Reproduce the data that follows precisely.

----- RECORDS TO PROCESS -----

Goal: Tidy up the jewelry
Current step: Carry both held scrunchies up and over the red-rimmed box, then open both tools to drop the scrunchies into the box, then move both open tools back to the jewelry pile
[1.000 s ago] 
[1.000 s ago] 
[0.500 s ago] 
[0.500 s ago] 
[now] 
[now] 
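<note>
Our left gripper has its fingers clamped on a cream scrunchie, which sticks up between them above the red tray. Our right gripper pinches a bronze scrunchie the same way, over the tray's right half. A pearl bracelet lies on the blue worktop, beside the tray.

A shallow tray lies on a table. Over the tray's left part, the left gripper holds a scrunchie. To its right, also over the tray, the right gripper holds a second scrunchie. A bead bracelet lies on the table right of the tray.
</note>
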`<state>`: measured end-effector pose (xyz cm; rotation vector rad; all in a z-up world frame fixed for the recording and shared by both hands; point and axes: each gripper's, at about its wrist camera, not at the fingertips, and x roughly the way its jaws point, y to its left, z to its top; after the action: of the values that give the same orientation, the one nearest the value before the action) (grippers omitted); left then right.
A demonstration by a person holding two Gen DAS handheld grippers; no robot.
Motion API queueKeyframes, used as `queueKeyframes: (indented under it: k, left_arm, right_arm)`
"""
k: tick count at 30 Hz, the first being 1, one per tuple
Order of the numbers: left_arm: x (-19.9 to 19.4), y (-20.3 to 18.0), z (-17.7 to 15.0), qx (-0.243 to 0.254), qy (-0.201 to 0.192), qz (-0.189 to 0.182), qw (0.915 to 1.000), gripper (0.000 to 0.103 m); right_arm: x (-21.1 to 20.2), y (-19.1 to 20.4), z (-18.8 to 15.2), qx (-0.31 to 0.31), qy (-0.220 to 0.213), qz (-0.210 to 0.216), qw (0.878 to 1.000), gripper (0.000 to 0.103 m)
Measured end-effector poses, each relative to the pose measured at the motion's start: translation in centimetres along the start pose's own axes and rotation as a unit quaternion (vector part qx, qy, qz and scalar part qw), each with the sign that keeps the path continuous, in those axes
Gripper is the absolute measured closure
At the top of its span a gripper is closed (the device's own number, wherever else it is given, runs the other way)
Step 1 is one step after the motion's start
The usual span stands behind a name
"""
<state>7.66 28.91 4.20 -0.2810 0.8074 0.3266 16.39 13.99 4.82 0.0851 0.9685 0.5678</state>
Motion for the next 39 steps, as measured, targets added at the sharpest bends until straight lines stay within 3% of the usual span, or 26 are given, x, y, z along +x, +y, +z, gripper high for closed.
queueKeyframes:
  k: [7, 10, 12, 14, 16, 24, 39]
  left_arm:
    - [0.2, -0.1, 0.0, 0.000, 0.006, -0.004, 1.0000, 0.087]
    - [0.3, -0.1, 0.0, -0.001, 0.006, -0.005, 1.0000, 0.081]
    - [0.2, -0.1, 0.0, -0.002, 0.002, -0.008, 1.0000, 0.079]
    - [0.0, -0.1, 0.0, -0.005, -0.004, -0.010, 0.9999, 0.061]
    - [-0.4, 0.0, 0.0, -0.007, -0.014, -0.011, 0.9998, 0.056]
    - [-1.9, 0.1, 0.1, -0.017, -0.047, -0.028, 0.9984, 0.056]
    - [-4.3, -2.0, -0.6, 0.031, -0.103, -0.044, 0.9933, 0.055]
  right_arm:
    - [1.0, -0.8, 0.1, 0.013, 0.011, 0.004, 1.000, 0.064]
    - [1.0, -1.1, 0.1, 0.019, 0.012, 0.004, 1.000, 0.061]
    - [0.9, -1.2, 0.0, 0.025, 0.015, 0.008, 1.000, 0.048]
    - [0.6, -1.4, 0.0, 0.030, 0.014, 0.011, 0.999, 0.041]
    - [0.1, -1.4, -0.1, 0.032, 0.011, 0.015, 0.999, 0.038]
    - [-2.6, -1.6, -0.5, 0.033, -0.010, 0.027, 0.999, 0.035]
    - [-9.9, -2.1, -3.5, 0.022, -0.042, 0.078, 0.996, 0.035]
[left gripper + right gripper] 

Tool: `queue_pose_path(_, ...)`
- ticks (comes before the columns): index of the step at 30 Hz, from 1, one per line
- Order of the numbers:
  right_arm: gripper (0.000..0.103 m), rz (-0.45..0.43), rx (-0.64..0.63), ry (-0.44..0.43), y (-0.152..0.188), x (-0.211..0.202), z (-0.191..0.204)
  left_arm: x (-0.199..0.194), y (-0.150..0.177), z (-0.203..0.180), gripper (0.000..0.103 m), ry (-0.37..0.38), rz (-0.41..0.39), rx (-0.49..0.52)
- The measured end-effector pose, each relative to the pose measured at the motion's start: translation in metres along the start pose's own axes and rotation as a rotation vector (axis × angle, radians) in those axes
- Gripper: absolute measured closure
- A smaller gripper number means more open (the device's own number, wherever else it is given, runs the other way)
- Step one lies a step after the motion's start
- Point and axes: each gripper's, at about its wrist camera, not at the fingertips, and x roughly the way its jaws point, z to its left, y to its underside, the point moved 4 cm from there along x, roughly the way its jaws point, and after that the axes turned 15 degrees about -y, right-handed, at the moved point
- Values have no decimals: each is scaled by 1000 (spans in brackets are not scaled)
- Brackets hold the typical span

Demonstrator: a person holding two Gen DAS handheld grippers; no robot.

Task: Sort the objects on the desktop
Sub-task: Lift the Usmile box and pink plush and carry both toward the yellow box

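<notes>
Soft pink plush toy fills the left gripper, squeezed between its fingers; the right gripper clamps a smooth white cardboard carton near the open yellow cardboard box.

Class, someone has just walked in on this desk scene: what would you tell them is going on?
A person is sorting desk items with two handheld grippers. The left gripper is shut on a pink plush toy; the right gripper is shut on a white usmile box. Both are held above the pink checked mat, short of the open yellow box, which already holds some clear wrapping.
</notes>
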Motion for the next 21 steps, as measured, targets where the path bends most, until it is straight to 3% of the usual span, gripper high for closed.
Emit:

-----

◆ ANSWER SPACE:
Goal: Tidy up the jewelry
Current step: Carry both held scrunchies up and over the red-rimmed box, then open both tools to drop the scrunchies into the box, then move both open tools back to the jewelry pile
[1.000 s ago] 
[1.000 s ago] 
[0.500 s ago] 
[0.500 s ago] 
[now] 
[now] 
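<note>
Our left gripper has its fingers clamped on a cream scrunchie, which sticks up between them above the red tray. Our right gripper pinches a bronze scrunchie the same way, over the tray's right half. A pearl bracelet lies on the blue worktop, beside the tray.

A shallow tray lies on a table. Over the tray's left part, the left gripper holds a scrunchie. To its right, also over the tray, the right gripper holds a second scrunchie. A bead bracelet lies on the table right of the tray.
</note>
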`<state>`: measured end-effector pose (xyz cm; rotation vector rad; all in a z-up world frame fixed for the recording and shared by both hands; point and axes: each gripper's, at about its wrist camera, not at the fingertips, and x roughly the way its jaws point, y to its left, z to its top; after the action: of the values that give the same orientation, the one nearest the value before the action) (grippers omitted); left then right.
A demonstration by a person holding two Gen DAS handheld grippers; no robot.
Motion API queueKeyframes, used as `queueKeyframes: (indented under it: k, left_arm, right_arm)`
"""
k: tick count at 30 Hz, the first being 1, one per tuple
Order of the numbers: left_arm: x (-19.9 to 19.4), y (-20.3 to 18.0), z (-17.7 to 15.0), qx (-0.243 to 0.254), qy (-0.201 to 0.192), qz (-0.189 to 0.182), qw (0.915 to 1.000), gripper (0.000 to 0.103 m); right_arm: x (-21.1 to 20.2), y (-19.1 to 20.4), z (-18.8 to 15.2), qx (-0.31 to 0.31), qy (-0.220 to 0.213), qz (-0.210 to 0.216), qw (0.878 to 1.000), gripper (0.000 to 0.103 m)
Measured end-effector poses, each relative to the pose measured at the motion's start: translation in centimetres along the start pose's own axes and rotation as a unit quaternion (vector part qx, qy, qz and scalar part qw), each with the sign that keeps the path continuous, in those axes
Gripper is the absolute measured closure
At the top of its span a gripper is closed (the device's own number, wherever else it is given, runs the other way)
Step 1 is one step after the motion's start
The usual span stands behind a name
"""
<state>7.66 28.91 4.20 -0.2810 0.8074 0.3266 16.39 13.99 4.82 0.0851 0.9685 0.5678</state>
Motion for the next 39 steps, as measured, targets added at the sharpest bends until straight lines stay within 3% of the usual span, or 26 are given, x, y, z along +x, +y, +z, gripper high for closed.
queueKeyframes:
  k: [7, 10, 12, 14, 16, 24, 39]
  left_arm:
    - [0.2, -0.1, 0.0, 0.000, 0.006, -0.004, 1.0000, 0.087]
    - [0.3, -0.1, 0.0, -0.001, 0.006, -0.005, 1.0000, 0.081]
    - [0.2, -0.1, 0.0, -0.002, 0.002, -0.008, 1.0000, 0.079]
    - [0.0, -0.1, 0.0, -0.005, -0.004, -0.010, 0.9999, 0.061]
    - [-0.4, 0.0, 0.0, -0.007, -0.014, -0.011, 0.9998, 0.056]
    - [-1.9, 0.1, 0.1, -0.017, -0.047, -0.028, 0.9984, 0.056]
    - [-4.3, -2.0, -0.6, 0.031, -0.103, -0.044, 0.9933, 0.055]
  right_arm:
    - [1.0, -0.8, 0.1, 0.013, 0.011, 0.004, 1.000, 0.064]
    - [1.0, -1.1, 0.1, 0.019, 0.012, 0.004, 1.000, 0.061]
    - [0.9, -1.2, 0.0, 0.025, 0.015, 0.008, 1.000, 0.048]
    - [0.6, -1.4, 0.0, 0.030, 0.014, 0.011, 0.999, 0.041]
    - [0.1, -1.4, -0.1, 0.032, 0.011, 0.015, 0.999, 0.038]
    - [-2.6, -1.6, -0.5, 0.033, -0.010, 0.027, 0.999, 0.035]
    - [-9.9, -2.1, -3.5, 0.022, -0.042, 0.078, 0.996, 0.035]
[left gripper + right gripper] 

Tool: `queue_pose_path(_, ...)`
- ticks (comes before the columns): index of the step at 30 Hz, from 1, one per line
- Order of the numbers:
  right_arm: gripper (0.000..0.103 m), rz (-0.45..0.43), rx (-0.64..0.63), ry (-0.44..0.43), y (-0.152..0.188), x (-0.211..0.202), z (-0.191..0.204)
  left_arm: x (-0.199..0.194), y (-0.150..0.177), z (-0.203..0.180), gripper (0.000..0.103 m), ry (-0.37..0.38), rz (-0.41..0.39), rx (-0.49..0.52)
- The measured end-effector pose, each relative to the pose measured at the motion's start: translation in metres along the start pose's own axes and rotation as a rotation vector (axis × angle, radians) in those axes
- Gripper: absolute measured closure
- A smaller gripper number means more open (the device's own number, wherever else it is given, runs the other way)
- Step one lies a step after the motion's start
- Point and axes: each gripper's, at about its wrist camera, not at the fingertips, and x roughly the way its jaws point, z to its left, y to its underside, the point moved 4 cm from there along x, roughly the way its jaws point, and after that the axes turned 15 degrees about -y, right-handed, at the moved point
- Values have no decimals: each is scaled by 1000 (spans in brackets are not scaled)
- Brackets hold the typical span

Demonstrator: a person holding two Gen DAS handheld grippers; no robot.

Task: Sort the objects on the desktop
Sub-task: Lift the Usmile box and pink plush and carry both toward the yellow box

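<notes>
Soft pink plush toy fills the left gripper, squeezed between its fingers; the right gripper clamps a smooth white cardboard carton near the open yellow cardboard box.

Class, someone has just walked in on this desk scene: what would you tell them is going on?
A person is sorting desk items with two handheld grippers. The left gripper is shut on a pink plush toy; the right gripper is shut on a white usmile box. Both are held above the pink checked mat, short of the open yellow box, which already holds some clear wrapping.
</notes>
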Motion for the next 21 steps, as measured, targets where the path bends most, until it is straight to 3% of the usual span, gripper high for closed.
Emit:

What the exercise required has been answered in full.